[TASK INSTRUCTIONS]:
In the entries below, find each line with the string "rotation" and copy it.

--- START ---

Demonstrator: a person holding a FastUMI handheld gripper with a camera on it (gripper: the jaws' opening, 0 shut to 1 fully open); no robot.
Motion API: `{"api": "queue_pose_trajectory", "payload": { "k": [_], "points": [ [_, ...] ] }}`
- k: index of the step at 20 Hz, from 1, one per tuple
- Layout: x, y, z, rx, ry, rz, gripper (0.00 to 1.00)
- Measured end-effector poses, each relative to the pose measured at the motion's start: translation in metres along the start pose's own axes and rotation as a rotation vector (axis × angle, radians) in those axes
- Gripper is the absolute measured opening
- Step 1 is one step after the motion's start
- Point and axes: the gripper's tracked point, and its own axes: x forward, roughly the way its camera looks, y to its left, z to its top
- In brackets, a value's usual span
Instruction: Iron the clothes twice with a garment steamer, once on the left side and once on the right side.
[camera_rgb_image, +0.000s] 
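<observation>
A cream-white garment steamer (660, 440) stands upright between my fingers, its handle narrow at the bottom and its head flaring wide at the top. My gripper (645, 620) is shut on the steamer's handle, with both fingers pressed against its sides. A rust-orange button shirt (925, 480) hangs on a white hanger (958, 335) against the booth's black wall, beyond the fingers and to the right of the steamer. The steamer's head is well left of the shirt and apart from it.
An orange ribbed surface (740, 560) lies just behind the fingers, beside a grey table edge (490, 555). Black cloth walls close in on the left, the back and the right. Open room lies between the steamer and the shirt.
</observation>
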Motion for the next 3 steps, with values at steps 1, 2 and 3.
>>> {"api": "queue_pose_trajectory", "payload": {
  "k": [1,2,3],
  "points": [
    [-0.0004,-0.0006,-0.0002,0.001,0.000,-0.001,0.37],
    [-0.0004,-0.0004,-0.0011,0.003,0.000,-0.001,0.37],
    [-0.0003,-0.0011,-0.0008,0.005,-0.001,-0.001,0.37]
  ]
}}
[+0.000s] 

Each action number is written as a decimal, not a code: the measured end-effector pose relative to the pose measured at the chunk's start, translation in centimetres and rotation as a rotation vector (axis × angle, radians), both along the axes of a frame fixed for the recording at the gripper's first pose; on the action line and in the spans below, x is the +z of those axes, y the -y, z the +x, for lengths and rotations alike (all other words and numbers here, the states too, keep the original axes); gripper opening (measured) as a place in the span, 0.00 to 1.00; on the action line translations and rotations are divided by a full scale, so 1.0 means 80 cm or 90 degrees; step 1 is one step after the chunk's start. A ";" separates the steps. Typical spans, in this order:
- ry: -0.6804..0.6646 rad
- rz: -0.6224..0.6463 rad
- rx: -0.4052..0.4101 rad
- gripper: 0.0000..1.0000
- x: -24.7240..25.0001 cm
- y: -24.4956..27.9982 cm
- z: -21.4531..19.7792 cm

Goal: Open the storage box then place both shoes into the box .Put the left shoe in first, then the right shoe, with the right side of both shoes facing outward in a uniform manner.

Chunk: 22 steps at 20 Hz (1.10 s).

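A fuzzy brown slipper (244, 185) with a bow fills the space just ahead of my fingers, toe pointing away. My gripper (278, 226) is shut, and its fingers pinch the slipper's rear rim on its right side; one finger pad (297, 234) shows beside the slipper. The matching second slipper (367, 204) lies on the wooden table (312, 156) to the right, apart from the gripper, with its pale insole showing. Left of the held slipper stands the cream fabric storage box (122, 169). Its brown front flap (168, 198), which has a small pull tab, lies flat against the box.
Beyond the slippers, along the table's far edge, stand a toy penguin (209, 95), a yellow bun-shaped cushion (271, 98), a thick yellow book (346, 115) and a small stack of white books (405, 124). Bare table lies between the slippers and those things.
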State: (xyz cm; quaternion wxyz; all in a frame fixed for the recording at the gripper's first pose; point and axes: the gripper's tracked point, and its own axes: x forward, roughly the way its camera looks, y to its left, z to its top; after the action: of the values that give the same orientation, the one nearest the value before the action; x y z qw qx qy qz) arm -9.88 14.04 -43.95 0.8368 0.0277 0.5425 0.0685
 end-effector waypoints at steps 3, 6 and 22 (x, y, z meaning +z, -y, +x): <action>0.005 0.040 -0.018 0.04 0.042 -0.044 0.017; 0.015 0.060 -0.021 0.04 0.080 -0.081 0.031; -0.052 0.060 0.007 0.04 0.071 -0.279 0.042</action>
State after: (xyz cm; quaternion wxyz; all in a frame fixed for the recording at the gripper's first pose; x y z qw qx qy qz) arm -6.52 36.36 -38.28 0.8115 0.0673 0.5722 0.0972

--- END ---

[EXERCISE RESPONSE]:
- Measured end-effector poses, each relative to the pose measured at the motion's start: translation in metres along the start pose's own axes and rotation as a rotation vector (axis × angle, radians) in those axes
Each action number is written as a decimal, not a code: the measured end-effector pose relative to the pose measured at the chunk's start, translation in centimetres and rotation as a rotation vector (axis × angle, radians), both along the axes of a frame fixed for the recording at the gripper's first pose; on the action line and in the spans below, x is the +z of those axes, y the -y, z the +x, for lengths and rotations alike (all other words and numbers here, the states too, keep the original axes); gripper opening (measured) as a place in the span, 0.00 to 1.00; on the action line translations and rotations are divided by a full scale, so 1.0 means 80 cm or 90 degrees; step 1 is one step after the chunk's start. A ";" separates the steps. Typical spans, in this order:

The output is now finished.